PATIENTS AND METHODS

Patients

The West China Hospital Research Ethics Committee approved the retrospective analysis of anonymous data involved in this study. The data retrieval of this study was based on the Surgical Gastric Cancer Patient Registry in West China Hospital [33]. Patient records were anonymized and de-identified prior to analysis and signed patient informed consent was waived per the committee approval because of the retrospective nature of the analysis.

A total of 697 consecutive EGC patients who received gastrectomy in West China Hospital from January 2000 to December 2015, were retrospectively enrolled in this study. Patients were included on the conditions that: 1) they were histologically proven to be with primary gastric cancer before surgery; 2) Pathological examination confirmed that they had received R0 resection [34], a curative resection with negative residual margins; 3) there were no preoperative distant metastases; 4) The clinicopathologic features and the serum tumor markers including of CEA, CA19-9 and CA125 were clearly recorded. And patients were excluded if they had any of the following situations: 1) with an earlier history of gastrectomy; 2) with any pre-operative chemotherapy or radiotherapy; 3) with positive residual margins; 4) with another malignancy or any other life-threatening diseases diagnosed during three years prior to the operation; 5) death due to postoperative complications in hospital. Finally, of these patients, 598 enrolled from the year 2000 to 2013 were used as the training set, while 99 patients from 2014 to 2015 were regarded as the validation set.

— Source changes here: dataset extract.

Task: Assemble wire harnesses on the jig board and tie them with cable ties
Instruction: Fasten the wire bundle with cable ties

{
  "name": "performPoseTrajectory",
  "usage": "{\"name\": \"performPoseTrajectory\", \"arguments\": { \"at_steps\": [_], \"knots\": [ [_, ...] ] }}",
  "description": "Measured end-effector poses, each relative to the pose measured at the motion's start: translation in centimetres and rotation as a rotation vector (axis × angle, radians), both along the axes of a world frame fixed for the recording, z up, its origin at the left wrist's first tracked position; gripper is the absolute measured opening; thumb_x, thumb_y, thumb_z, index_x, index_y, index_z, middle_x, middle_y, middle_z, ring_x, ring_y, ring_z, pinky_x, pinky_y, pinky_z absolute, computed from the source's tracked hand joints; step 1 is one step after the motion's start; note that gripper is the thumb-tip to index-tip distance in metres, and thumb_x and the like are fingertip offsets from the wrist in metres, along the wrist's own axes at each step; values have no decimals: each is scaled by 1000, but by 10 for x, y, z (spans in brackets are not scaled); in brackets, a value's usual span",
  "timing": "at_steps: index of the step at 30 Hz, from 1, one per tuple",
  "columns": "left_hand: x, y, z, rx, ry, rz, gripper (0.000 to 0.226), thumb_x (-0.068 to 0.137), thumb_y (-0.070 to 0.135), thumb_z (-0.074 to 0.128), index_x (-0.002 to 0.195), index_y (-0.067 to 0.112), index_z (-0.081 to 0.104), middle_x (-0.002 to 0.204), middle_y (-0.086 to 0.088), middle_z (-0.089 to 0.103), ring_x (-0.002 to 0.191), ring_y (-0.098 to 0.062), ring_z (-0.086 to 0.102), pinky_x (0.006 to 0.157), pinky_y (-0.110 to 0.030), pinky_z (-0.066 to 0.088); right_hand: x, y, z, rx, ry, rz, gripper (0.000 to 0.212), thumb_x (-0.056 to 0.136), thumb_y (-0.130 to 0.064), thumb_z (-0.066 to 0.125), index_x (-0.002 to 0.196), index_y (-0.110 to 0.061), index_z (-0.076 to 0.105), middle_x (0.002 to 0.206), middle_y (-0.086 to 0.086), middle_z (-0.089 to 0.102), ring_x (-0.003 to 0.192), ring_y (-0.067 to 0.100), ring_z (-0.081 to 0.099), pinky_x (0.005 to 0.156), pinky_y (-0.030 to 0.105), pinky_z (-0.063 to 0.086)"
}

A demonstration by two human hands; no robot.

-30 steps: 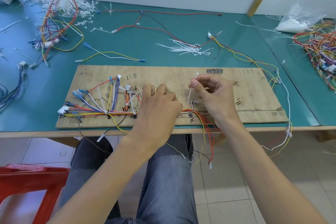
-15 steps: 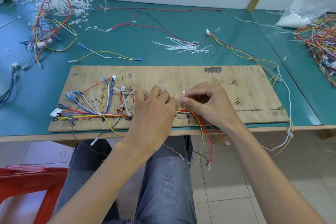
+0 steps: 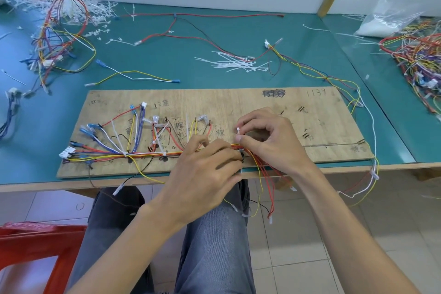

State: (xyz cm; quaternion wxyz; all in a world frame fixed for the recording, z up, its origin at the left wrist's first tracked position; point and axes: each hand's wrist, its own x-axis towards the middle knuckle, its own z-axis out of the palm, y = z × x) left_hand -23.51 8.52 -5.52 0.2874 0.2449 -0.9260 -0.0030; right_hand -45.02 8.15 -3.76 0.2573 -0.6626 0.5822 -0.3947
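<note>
Your right hand (image 3: 269,143) has come down. A second ago it held the cable tie (image 3: 238,130) raised over the jig board (image 3: 238,105), with its long tail standing well above your fingers. Now thumb and forefinger pinch it right at the wire bundle (image 3: 167,153), and only a short stub shows above them (the rest is hidden by your fingers). Your left hand (image 3: 207,169) has drawn back from the branch connectors (image 3: 202,117) toward the board's near edge. Its fingers now curl rightward over the bundle to meet the right hand, where before a gap lay between the two.
</note>
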Motion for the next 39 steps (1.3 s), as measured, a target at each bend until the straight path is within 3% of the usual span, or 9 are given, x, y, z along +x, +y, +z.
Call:
{"name": "performPoseTrajectory", "arguments": {
  "at_steps": [3,8,12,20,24,29,39],
  "knots": [
    [1,0,-2,22,5,3,17,105,38,63,105,26,75,118,15,70,114,-16,65,92,-46,42,-1,1,1,9,-30,25,11,84,-10,86,78,-17,81,98,-12,77,112,15,63,93,27,51],
    [0,-3,4,78,71,8,12,102,32,68,97,28,79,108,18,73,105,-15,66,88,-47,40,-5,1,1,-3,-46,90,7,86,-8,85,82,-13,82,99,-7,79,114,20,62,99,36,49],
    [-7,-3,9,63,55,75,18,107,26,58,96,24,71,102,15,70,100,-17,64,89,-43,39,-6,1,-1,-21,-77,93,7,84,-7,86,83,-12,81,100,-6,79,112,20,64,100,39,50],
    [-24,-1,10,567,372,326,4,99,33,62,97,31,63,95,18,67,93,0,56,97,-42,33,-6,0,-2,-31,-55,110,7,85,-6,86,88,-11,82,98,-4,79,109,21,65,99,46,50],
    [-30,-5,11,720,481,353,27,97,29,72,102,32,46,90,17,72,86,-4,68,104,-43,34,-7,0,-2,-31,-44,105,11,85,-5,86,92,-13,84,98,-5,79,110,21,65,98,45,51],
    [-32,-4,12,733,507,376,39,97,31,68,96,31,29,86,18,74,82,-6,67,101,-42,33,-6,1,-1,-33,-49,104,12,83,-3,86,91,-12,84,96,-5,79,109,21,65,97,45,51],
    [-32,-2,18,748,524,395,39,98,27,67,92,28,29,84,19,75,84,-15,65,98,-49,38,-5,1,-2,-63,-22,89,12,83,-4,87,88,-14,84,93,-8,79,106,19,66,94,44,52]
  ]
}}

Definition of combined tumor marker and clinicopathologic features

Preoperative serum tumor markers, CEA, CA19-9 and CA125, were divided into negative and positive groups respectively by the cutoff points, 3.54ng/ml, 12.83U/ml, 17.96U/ml, produced by ROC analyses (Figure 4). We proposed a new clinicopathologic factor, combined tumor marker, which was composed of the three tumor markers, and it was regarded as positive on the condition that two or three of the tumor markers were found to be positive, while it was defined as negative if two or three of these tumor markers were negative. The clinicopathologic features including of gender, age, tumor location (upper third, middle third, lower third), tumor size (the maximum diameter of the gastric tumor), count of lymph node (number of lymph node retrieved from the surgery), macroscopic type (elevated, flat, depressed, mixed), tumor differentiation (differentiated: well or moderately differentiated adenocarcinomas, undifferentiated: poorly or undifferentiated adenocarcinomas), ulcerative findings, lymphovascular invasion, depth of invasion (mucosa, submucosa), and the combined tumor marker were analyzed in this study. The presence of lymph node metastasis (LNM) was defined as LNM (+), while the absence of LNM was considered as LNM (−).

Figure 4

Receiver operating characteristic (ROC) curves showed the optimal cutoff points for CEA, CA19-9 and CA125 were 3.54 ng/ml, 12.83 U/ml, 17.9 6U/ml, corresponding to the A, B, C black spot, respectively

Statistical analysis and nomogram construction

All statistical analyses and graphics in this study were demonstrated by the SPSS version 19.0 and R (version3.1.2 URL ). The optimal cutoff points for CEA, CA19-9 and CA125 were produced using receiver operating characteristic (ROC) analyses. Chi-square test was performed to analyze unordered categorical variables, whereas Mann-Whitney U test was used to evaluate ranked variables. Logistic regression analysis was used to analyze risk factors for LNM, while a nomogram was displayed as a model for predicting the risk of LNM, and it illustrated graphically the factors which could be applied to calculate the risk value of LNM for patients. The predictive accuracy of the nomogram was then validated using ROC and quantified by the area under the curve (AUC). An AUC of 0.5 indicates no relationship while an AUC of 1.0 tells a perfect concordance. [35] Moreover, the nomogram was subjected to 1000 boot strap resamples for reduction of overfit bias and for internal validation with logistic calibration plot. The two-sided p value of less than 0.05 was considered to be statistically significant.